_Task brief_
Your job is to reproduce all of the data exactly.
▬▬▬
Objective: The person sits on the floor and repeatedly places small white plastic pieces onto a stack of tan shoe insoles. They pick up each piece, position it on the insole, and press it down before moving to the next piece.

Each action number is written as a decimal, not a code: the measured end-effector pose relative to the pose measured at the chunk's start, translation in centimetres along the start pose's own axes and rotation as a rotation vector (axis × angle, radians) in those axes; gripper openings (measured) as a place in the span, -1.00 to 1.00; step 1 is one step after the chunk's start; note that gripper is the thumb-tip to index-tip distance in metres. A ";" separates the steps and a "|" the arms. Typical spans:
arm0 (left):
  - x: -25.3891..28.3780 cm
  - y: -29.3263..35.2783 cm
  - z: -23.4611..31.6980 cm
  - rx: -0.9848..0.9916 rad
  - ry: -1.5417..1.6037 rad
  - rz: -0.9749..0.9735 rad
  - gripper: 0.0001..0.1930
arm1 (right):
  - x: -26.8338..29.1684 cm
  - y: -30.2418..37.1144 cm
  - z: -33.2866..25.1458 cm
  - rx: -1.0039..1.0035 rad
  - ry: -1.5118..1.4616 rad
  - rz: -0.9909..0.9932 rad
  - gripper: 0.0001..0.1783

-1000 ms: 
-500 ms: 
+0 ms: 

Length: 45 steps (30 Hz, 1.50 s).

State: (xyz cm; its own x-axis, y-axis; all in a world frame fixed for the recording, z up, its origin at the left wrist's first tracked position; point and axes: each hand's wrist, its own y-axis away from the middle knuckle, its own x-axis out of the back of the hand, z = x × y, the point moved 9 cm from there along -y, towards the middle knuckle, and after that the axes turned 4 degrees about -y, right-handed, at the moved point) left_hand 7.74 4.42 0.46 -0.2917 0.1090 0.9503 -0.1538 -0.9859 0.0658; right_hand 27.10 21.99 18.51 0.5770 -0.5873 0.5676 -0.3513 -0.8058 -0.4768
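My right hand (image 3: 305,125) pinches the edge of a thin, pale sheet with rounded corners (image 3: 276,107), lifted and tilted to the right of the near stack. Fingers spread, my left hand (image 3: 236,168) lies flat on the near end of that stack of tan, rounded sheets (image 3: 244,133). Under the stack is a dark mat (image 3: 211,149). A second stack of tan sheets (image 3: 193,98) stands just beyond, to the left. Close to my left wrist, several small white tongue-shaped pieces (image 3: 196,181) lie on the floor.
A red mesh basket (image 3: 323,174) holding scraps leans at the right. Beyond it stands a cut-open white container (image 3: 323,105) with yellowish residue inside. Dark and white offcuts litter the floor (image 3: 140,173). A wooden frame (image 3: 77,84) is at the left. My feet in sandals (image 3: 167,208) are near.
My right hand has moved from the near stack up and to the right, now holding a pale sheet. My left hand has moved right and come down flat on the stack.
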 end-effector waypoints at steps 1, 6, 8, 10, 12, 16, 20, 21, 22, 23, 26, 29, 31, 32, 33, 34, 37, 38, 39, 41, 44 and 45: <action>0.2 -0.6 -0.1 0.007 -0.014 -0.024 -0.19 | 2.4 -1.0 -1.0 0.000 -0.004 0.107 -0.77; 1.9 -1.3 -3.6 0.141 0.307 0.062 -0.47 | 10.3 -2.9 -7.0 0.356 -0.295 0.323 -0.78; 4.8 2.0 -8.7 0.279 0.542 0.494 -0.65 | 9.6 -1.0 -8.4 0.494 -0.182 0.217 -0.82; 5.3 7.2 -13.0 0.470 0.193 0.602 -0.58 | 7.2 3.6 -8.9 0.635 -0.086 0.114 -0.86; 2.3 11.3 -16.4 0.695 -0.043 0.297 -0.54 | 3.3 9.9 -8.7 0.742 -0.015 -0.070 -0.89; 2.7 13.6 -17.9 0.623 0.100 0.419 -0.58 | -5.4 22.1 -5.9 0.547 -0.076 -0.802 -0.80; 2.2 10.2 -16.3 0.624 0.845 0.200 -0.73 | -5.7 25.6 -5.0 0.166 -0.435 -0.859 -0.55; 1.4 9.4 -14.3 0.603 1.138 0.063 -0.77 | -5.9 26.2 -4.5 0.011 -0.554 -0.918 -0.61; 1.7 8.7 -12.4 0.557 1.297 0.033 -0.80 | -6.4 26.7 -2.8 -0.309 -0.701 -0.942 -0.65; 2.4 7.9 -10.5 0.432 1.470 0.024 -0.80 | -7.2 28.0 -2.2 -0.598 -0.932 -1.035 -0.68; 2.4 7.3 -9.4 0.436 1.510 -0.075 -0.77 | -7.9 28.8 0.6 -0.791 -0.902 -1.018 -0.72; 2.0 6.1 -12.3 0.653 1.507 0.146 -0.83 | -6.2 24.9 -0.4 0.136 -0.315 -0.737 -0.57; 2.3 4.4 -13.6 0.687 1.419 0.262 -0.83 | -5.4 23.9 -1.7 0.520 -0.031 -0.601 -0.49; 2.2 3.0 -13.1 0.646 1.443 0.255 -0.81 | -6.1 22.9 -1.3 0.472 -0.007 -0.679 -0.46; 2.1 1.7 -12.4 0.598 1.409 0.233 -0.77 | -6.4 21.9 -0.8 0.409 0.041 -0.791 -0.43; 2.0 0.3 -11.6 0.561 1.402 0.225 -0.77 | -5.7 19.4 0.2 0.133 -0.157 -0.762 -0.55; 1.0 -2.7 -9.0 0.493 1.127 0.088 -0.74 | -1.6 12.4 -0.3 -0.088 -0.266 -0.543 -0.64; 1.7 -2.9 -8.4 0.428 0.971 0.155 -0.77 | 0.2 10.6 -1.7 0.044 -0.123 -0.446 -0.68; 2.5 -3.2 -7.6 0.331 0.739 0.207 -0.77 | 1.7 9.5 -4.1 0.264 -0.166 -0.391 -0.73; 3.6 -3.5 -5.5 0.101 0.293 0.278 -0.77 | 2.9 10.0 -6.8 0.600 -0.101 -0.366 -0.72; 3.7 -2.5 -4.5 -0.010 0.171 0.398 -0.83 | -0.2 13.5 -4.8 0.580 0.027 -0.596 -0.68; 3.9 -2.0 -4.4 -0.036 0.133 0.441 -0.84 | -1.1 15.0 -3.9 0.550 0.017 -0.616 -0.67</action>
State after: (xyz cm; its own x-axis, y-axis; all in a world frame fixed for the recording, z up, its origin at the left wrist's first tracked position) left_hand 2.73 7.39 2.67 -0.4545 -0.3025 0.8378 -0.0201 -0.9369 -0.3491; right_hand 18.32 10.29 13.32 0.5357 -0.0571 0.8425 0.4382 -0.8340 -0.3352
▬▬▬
_Task response_
Objective: The person sits on the floor and repeatedly places small white plastic pieces onto a stack of tan shoe insoles. They pick up each piece, position it on the insole, and press it down before moving to the next piece.

Each action number is written as a decimal, not a code: the measured end-effector pose relative to the pose measured at the chunk's start, translation in centimetres along the start pose's own axes and rotation as a rotation vector (axis × angle, radians) in those axes; gripper openings (measured) as a place in the span, -1.00 to 1.00; step 1 is one step after the chunk's start; note that gripper is the thumb-tip to index-tip distance in metres. A ";" separates the steps and a "|" the arms. Typical spans:
arm0 (left):
  - x: -25.3891..28.3780 cm
  - y: -29.3263..35.2783 cm
  - z: -23.4611..31.6980 cm
  - rx: -0.9848..0.9916 rad
  - ry: -1.5417..1.6037 rad
  - rz: -0.9749..0.9735 rad
  - gripper: 0.0001..0.1930
arm1 (right):
  - x: -26.8338..29.1684 cm
  - y: -30.2418..37.1144 cm
  - z: -33.2866..25.1458 cm
  - rx: -1.0039..1.0035 rad
  - ry: -1.5118..1.4616 rad
  - rz: -0.9909..0.9932 rad
  - gripper: 0.0001..0.1783

-1000 ms: 
-500 ms: 
+0 ms: 

Length: 45 steps (30 Hz, 1.50 s).

State: (xyz cm; its own x-axis, y-axis; all in a world frame fixed for the recording, z up, its origin at the left wrist's first tracked position; point and axes: each hand's wrist, its own y-axis away from the middle knuckle, its own x-axis out of the back of the hand, z = x × y, the point moved 9 cm from there along -y, towards the middle knuckle, and after that the axes turned 4 degrees about -y, right-handed, at the moved point) left_hand 7.74 4.42 0.46 -0.2917 0.1090 0.9503 -0.1538 -0.9859 0.0658; right_hand 27.10 21.99 18.51 0.5770 -0.5873 0.5676 -0.3513 -0.8058 -0.4768
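My right hand (image 3: 305,125) pinches the edge of a thin, pale sheet with rounded corners (image 3: 276,107), lifted and tilted to the right of the near stack. Fingers spread, my left hand (image 3: 236,168) lies flat on the near end of that stack of tan, rounded sheets (image 3: 244,133). Under the stack is a dark mat (image 3: 211,149). A second stack of tan sheets (image 3: 193,98) stands just beyond, to the left. Close to my left wrist, several small white tongue-shaped pieces (image 3: 196,181) lie on the floor.
A red mesh basket (image 3: 323,174) holding scraps leans at the right. Beyond it stands a cut-open white container (image 3: 323,105) with yellowish residue inside. Dark and white offcuts litter the floor (image 3: 140,173). A wooden frame (image 3: 77,84) is at the left. My feet in sandals (image 3: 167,208) are near.
My right hand has moved from the near stack up and to the right, now holding a pale sheet. My left hand has moved right and come down flat on the stack.
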 end-effector waypoints at steps 1, 6, 8, 10, 12, 16, 20, 21, 22, 23, 26, 29, 31, 32, 33, 34, 37, 38, 39, 41, 44 and 45: <action>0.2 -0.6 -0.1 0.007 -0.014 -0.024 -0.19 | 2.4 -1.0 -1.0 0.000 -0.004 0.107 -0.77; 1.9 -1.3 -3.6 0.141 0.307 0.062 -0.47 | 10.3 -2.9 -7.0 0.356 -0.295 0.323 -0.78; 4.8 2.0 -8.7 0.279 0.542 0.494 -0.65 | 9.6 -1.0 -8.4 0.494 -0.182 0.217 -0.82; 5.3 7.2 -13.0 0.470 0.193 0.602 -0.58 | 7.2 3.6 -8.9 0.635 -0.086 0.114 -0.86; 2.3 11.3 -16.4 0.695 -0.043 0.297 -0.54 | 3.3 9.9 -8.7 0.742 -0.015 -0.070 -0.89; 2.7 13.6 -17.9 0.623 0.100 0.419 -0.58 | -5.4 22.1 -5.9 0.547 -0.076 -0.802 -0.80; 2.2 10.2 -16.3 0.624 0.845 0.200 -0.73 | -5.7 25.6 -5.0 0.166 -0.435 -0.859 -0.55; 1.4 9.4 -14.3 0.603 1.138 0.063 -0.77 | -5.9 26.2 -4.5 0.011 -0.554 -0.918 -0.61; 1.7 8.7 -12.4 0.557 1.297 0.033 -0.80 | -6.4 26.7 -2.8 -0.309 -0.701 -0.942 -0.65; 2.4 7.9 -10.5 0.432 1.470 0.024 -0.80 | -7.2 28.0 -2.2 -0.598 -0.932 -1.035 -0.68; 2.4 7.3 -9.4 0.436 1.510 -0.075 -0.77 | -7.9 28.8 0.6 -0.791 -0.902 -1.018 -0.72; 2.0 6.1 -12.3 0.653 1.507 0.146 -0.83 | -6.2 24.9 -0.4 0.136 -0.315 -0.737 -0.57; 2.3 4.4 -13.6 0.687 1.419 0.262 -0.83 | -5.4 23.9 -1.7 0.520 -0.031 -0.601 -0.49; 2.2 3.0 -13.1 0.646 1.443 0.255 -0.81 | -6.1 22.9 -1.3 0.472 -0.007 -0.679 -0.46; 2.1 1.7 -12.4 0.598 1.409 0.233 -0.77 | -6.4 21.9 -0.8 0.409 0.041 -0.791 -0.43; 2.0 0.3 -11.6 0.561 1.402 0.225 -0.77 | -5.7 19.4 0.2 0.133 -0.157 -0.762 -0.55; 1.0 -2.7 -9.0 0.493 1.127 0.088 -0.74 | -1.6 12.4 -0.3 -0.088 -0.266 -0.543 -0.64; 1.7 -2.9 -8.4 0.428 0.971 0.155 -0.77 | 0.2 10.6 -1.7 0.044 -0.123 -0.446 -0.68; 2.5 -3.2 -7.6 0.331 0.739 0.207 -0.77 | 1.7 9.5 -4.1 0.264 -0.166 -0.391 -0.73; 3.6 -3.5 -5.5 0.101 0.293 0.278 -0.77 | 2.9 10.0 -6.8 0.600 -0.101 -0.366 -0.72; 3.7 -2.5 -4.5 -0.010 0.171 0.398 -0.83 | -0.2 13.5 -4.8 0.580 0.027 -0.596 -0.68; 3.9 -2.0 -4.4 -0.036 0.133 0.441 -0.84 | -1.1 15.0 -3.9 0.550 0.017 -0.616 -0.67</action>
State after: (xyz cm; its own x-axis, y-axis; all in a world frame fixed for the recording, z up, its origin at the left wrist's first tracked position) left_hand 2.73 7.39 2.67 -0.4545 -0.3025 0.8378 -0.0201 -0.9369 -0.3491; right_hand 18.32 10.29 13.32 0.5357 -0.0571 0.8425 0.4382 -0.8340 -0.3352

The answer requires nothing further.